* Task prompt: Look through the records below for the line with "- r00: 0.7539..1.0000". Return that line and each one after it up to and including the line with "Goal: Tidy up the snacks", exactly.

* Data for analysis:

#####

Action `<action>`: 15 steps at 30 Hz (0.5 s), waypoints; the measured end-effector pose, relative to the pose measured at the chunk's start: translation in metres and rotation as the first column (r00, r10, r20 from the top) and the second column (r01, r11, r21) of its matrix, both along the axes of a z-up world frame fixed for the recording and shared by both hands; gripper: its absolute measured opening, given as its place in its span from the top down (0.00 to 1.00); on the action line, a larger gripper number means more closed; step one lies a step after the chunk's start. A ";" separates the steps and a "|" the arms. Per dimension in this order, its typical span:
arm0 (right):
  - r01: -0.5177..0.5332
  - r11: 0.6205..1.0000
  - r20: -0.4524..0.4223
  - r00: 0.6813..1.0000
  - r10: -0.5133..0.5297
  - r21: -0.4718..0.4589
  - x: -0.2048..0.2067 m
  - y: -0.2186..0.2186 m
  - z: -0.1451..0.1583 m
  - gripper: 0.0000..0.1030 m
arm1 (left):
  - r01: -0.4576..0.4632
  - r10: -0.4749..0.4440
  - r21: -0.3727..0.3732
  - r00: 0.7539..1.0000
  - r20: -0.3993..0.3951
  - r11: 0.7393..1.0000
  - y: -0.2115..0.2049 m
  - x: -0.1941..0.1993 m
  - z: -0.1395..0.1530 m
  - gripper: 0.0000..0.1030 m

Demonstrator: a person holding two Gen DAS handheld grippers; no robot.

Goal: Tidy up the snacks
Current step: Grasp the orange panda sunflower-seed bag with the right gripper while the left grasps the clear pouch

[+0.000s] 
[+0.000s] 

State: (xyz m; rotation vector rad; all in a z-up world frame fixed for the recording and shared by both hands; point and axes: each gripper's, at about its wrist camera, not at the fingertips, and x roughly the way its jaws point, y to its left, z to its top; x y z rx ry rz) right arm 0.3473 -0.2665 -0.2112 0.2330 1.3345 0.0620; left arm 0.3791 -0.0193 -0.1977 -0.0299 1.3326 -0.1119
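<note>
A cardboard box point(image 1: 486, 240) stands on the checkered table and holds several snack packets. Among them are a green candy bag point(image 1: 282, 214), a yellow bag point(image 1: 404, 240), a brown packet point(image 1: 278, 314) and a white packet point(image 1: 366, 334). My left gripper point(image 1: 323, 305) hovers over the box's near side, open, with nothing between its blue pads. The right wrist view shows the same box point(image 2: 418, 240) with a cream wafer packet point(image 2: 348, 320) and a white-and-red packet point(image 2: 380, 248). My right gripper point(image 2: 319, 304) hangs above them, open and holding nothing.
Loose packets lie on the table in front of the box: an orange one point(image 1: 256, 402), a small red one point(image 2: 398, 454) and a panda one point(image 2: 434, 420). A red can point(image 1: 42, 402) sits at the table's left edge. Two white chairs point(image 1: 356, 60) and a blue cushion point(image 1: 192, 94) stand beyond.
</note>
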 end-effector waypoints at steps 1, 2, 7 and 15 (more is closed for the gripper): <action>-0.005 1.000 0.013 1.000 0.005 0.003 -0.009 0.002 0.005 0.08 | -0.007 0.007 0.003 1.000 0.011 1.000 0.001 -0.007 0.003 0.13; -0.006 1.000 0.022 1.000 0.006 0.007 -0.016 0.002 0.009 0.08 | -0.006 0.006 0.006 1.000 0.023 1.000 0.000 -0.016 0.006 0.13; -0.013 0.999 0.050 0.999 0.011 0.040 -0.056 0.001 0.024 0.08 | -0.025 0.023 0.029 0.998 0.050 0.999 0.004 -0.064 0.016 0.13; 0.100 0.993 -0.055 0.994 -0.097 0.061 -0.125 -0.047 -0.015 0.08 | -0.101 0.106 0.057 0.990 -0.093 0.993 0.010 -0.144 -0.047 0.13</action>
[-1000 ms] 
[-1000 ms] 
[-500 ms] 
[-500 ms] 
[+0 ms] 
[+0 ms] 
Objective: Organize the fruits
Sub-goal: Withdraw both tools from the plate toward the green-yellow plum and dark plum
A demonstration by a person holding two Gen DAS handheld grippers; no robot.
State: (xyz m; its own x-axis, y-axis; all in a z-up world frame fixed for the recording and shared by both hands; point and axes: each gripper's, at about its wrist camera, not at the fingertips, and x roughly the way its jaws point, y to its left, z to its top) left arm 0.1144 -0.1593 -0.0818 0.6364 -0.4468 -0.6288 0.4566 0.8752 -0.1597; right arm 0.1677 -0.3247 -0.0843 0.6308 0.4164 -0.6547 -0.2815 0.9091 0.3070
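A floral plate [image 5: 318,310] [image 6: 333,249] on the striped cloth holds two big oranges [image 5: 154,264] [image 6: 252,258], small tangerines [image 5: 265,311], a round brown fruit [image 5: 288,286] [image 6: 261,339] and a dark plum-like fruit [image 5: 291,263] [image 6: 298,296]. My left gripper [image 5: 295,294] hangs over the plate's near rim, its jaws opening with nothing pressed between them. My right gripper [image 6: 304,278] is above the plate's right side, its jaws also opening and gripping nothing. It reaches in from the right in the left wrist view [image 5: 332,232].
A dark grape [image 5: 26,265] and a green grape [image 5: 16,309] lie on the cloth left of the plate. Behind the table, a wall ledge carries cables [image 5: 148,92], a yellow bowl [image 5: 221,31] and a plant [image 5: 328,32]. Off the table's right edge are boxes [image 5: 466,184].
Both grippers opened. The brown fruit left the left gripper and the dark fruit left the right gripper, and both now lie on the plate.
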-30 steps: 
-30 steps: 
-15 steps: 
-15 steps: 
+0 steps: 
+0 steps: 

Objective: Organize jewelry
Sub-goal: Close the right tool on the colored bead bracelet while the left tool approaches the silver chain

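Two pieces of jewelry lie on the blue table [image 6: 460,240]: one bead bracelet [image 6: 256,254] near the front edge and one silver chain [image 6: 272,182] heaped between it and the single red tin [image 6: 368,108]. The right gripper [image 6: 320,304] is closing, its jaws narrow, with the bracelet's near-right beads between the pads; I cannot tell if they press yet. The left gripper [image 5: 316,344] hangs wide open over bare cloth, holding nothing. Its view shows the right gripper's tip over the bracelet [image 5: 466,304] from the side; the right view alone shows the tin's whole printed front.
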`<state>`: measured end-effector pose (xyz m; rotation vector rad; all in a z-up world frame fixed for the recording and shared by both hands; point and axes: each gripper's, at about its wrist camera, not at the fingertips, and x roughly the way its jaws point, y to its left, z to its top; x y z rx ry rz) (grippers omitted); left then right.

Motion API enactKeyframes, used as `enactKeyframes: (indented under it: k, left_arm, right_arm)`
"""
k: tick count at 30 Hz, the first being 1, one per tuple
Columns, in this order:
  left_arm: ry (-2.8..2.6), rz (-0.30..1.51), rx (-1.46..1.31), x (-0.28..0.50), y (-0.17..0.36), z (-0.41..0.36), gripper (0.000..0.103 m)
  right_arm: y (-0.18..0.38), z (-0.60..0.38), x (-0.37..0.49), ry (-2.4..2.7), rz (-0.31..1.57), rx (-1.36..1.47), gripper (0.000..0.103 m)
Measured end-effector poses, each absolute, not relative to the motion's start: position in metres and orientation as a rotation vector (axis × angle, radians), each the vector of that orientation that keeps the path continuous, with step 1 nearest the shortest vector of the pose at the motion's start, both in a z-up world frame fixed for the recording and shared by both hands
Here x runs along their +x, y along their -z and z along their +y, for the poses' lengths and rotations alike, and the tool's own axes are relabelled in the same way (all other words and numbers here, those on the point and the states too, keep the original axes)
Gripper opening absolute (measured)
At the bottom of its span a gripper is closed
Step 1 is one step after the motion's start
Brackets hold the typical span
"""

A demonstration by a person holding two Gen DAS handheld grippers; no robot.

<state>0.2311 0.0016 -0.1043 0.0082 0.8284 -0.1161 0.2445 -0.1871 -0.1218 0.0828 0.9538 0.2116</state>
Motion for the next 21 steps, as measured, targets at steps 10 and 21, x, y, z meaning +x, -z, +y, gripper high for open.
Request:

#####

* Written answer:
  - r00: 0.7539..1.0000
  - r20: -0.3993..0.3951
  - r11: 0.7393..1.0000
  - y: -0.2115..0.2049 m
  - x: -0.1941..0.1993 m
  - z: -0.1395..0.1530 m
  - gripper: 0.0000..0.1030 m

Demonstrator: a person holding two Gen DAS handheld grippers; no robot.

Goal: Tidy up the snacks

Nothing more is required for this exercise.